-- GOAL OF THE EXERCISE --
Every entry, start to finish, should be printed verbatim without pictures.

──────

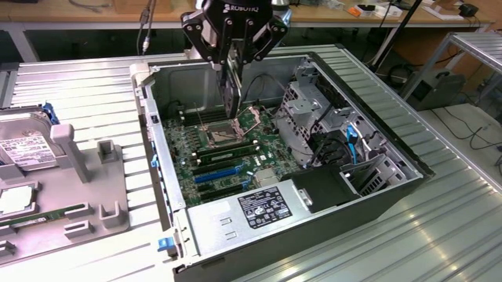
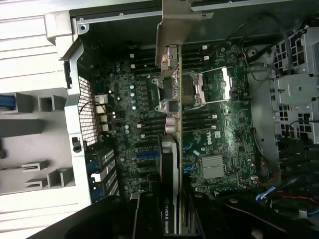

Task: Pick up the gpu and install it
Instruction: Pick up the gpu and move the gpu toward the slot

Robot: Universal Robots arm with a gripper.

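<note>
The gpu [image 1: 230,88] hangs on edge, its thin dark card pointing down into the open computer case [image 1: 157,135]. My gripper [image 1: 233,61] is shut on the card's upper part, above the motherboard's [image 1: 227,147] processor socket. In the wrist view the gpu [image 2: 170,149] runs edge-on away from my gripper [image 2: 172,221], with its silver bracket [image 2: 177,25] at the far end over the case wall. The card's lower edge is above the board and apart from it. Blue expansion slots [image 1: 216,173] lie nearer the power supply.
A drive cage [image 1: 310,108] and cables with blue plugs [image 1: 351,144] fill the case on the exterior view's right. The black power supply [image 1: 325,188] sits at the near end. A grey fixture tray [image 1: 94,194] on the exterior view's left holds a hard drive [image 1: 27,150] and a memory stick [image 1: 39,216].
</note>
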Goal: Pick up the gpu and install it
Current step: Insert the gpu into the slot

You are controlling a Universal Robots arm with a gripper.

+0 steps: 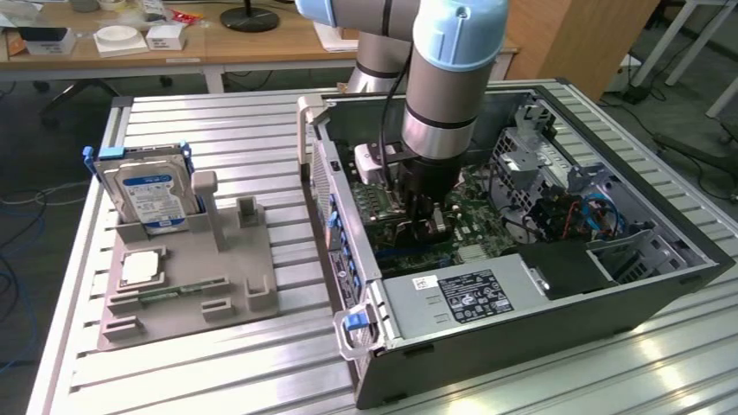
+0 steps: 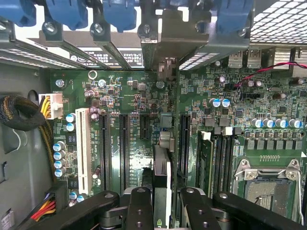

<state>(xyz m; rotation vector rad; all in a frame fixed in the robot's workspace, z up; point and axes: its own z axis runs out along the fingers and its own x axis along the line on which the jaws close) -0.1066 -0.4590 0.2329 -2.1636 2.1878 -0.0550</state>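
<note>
My gripper [image 1: 423, 221] reaches down into the open computer case [image 1: 519, 320], over the green motherboard [image 1: 490, 235]. In the wrist view its two black fingers [image 2: 139, 211] are shut on the gpu [image 2: 162, 170], which I see edge-on as a thin upright card. The card runs from the gripper [image 2: 163, 211] across the motherboard [image 2: 129, 96], between the long black expansion slots [image 2: 123, 143]. Its silver bracket [image 2: 168, 43] meets the case's rear slot openings. I cannot tell whether the card's lower edge sits in a slot.
Blue retaining clips [image 2: 120, 12] line the case's rear wall. A memory stick [image 2: 206, 158] and the CPU socket [image 2: 268, 182] lie beside the card. The power supply [image 1: 461, 296] fills the near corner. Outside, a hard drive [image 1: 150, 194] stands in a grey fixture [image 1: 231, 277].
</note>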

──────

-- SOLUTION BELOW --
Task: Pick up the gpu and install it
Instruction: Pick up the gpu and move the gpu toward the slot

Robot: Universal Robots arm with a gripper.

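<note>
The gpu [image 1: 230,88] hangs on edge, its thin dark card pointing down into the open computer case [image 1: 157,135]. My gripper [image 1: 233,61] is shut on the card's upper part, above the motherboard's [image 1: 227,147] processor socket. In the wrist view the gpu [image 2: 170,149] runs edge-on away from my gripper [image 2: 172,221], with its silver bracket [image 2: 177,25] at the far end over the case wall. The card's lower edge is above the board and apart from it. Blue expansion slots [image 1: 216,173] lie nearer the power supply.
A drive cage [image 1: 310,108] and cables with blue plugs [image 1: 351,144] fill the case on the exterior view's right. The black power supply [image 1: 325,188] sits at the near end. A grey fixture tray [image 1: 94,194] on the exterior view's left holds a hard drive [image 1: 27,150] and a memory stick [image 1: 39,216].
</note>
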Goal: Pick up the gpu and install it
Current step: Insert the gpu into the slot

You are controlling a Universal Robots arm with a gripper.

+0 steps: 
+0 steps: 

<state>(xyz m; rotation vector rad; all in a frame fixed in the robot's workspace, z up; point and axes: its own z axis runs out along the fingers and its own x axis along the line on which the jaws close) -0.1066 -0.4590 0.2329 -2.1636 2.1878 -0.0550</state>
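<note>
My gripper [image 1: 423, 221] reaches down into the open computer case [image 1: 519, 320], over the green motherboard [image 1: 490, 235]. In the wrist view its two black fingers [image 2: 139, 211] are shut on the gpu [image 2: 162, 170], which I see edge-on as a thin upright card. The card runs from the gripper [image 2: 163, 211] across the motherboard [image 2: 129, 96], between the long black expansion slots [image 2: 123, 143]. Its silver bracket [image 2: 168, 43] meets the case's rear slot openings. I cannot tell whether the card's lower edge sits in a slot.
Blue retaining clips [image 2: 120, 12] line the case's rear wall. A memory stick [image 2: 206, 158] and the CPU socket [image 2: 268, 182] lie beside the card. The power supply [image 1: 461, 296] fills the near corner. Outside, a hard drive [image 1: 150, 194] stands in a grey fixture [image 1: 231, 277].
</note>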

This output contains the full answer.